Domestic work, while not recognised as work because not paid for, is as necessary to the economy as the waged sort. The workforce needs to be fed, clothed, cleaned for, comforted, as does its progeny, the workforce of the future...

any politics worth having has to start with the nuclear family: its impossibility, its wastefulness, its historical contingency. Children are the messages a family, a society, a culture, a civilisation, sends into the future, and yet every day there comes more evidence that child-rearing as currently practised among the people with all the choices doesn’t seem to be working out.

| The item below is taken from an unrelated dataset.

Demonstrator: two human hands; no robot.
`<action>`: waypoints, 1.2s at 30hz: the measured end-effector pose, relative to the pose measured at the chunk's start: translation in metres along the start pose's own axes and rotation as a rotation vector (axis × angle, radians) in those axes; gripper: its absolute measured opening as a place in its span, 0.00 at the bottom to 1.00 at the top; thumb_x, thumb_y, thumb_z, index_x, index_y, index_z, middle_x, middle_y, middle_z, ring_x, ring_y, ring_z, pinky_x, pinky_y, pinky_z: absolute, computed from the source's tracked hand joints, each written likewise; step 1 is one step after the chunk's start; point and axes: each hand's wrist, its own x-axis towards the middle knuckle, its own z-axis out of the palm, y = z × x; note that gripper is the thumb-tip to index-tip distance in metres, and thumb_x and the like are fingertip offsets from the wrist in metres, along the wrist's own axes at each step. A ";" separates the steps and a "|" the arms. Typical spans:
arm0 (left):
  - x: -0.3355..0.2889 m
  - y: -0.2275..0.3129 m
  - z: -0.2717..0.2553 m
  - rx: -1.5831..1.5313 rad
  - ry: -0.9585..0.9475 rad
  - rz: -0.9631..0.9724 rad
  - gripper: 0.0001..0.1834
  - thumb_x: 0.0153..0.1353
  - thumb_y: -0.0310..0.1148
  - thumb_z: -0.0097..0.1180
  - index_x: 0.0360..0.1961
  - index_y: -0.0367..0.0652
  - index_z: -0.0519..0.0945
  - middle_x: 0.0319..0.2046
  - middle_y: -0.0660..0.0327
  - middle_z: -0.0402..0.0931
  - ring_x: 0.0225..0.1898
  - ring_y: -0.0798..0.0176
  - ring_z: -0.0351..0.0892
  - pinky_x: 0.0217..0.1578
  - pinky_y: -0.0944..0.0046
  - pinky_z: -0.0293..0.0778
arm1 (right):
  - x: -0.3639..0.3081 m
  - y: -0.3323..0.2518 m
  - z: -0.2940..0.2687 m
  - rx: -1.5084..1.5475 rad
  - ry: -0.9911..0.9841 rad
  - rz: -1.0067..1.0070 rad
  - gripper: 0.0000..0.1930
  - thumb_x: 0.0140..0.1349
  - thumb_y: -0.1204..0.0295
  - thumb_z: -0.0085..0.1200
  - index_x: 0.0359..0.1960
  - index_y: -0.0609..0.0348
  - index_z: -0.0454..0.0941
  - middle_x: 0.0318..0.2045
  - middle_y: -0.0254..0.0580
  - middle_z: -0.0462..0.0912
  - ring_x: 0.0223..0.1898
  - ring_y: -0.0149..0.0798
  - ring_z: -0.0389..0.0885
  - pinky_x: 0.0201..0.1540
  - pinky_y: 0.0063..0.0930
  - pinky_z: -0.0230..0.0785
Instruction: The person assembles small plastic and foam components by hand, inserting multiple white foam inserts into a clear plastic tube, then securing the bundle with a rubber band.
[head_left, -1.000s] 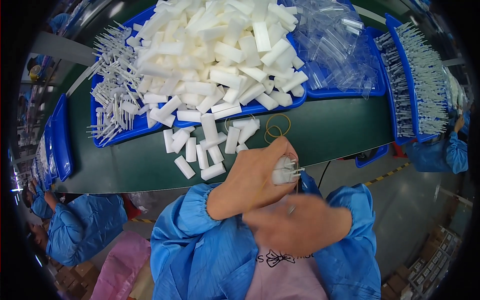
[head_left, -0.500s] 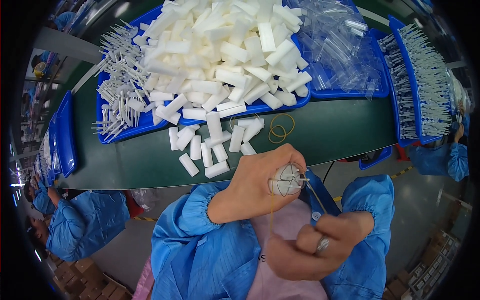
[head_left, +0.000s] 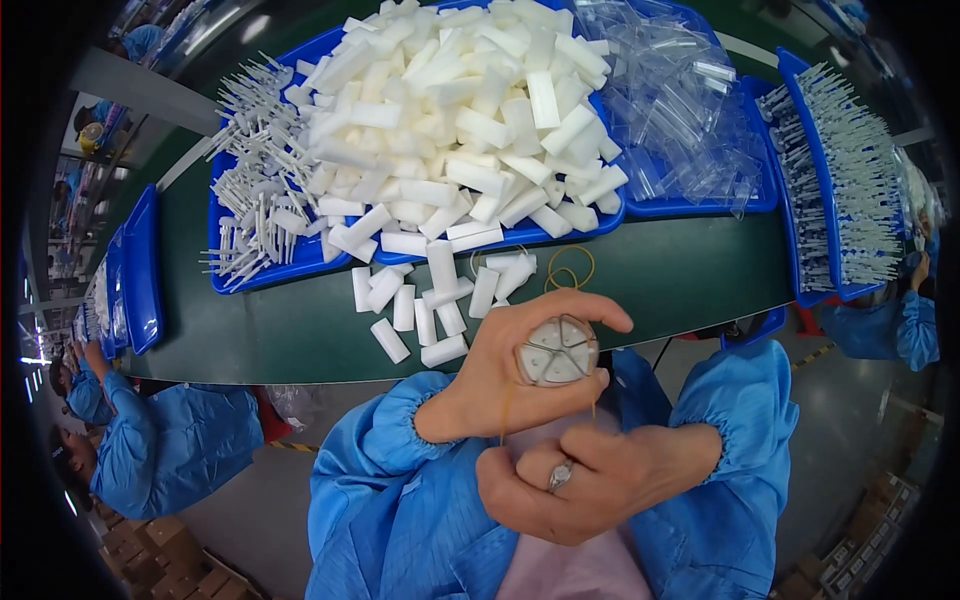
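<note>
My left hand is wrapped round a round bundle of clear wedge-shaped plastic pieces with white bits inside, its end face turned up. The index finger stretches past the bundle's far side and the thumb lies along the near side. Just below, my right hand, with a ring on one finger, is closed on a yellowish rubber band. Two strands of the band run taut from the bundle down to the right fingers. How the band passes round the bundle is partly hidden by my left hand.
Loose white foam blocks and rubber bands lie on the green table. Behind stand blue trays with heaped foam blocks, thin white sticks and clear plastic pieces. Blue racks of white-tipped sticks stand right.
My right hand has moved left, pulling the band toward me. The bundle's end face has turned upward, and white rods that stuck out of it no longer show. My left index finger has straightened.
</note>
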 end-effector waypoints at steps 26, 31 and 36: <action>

The point ... was not to reduce politics to dirty dishes, but the opposite: dirty dishes became one index of a job, a role, a domestic ballet that included ‘managing the tensions of and servicing in every other way those – women and men – who do waged work, school work, housework ... doing the volunteer stuff no one else has time to bother with, ‘from church societies to library support groups, from food co-ops to disaster appeals’ and all this going on constantly, ceaselessly, even more in peasant economies than in richer ones. ‘The major part of unseen and uncounted housework,’ she added, ‘is done in the non-industrial world.’

What options really await [poor women in poor countries] when they get a job? According to research cited by Eisenstein, there are basically four alternatives: factory work in export-zone sweatshops, migration, sex work or microcredit.

Across the world, according to UK Feminista, women perform 66 per cent of the work and earn 10 per cent of the income. In the UK two-thirds of low-paid workers are women, and women working full-time earn 16 per cent less than men. ... In a piece in Prospect in 2006 the British economist Alison Wolf showed that the 16 per cent pay-gap masks a much harsher divide, between the younger professional women – around 13 per cent of the workforce – who have ‘careers’ and earn just as much as men, and the other 87 per cent who just have ‘jobs’, organised often around the needs of their families, and earn an awful lot less. Feminism overwhelmingly was and is a movement of that 13 per cent – mostly white, mostly middle-class, speaking from, of, to themselves within a reflecting bubble.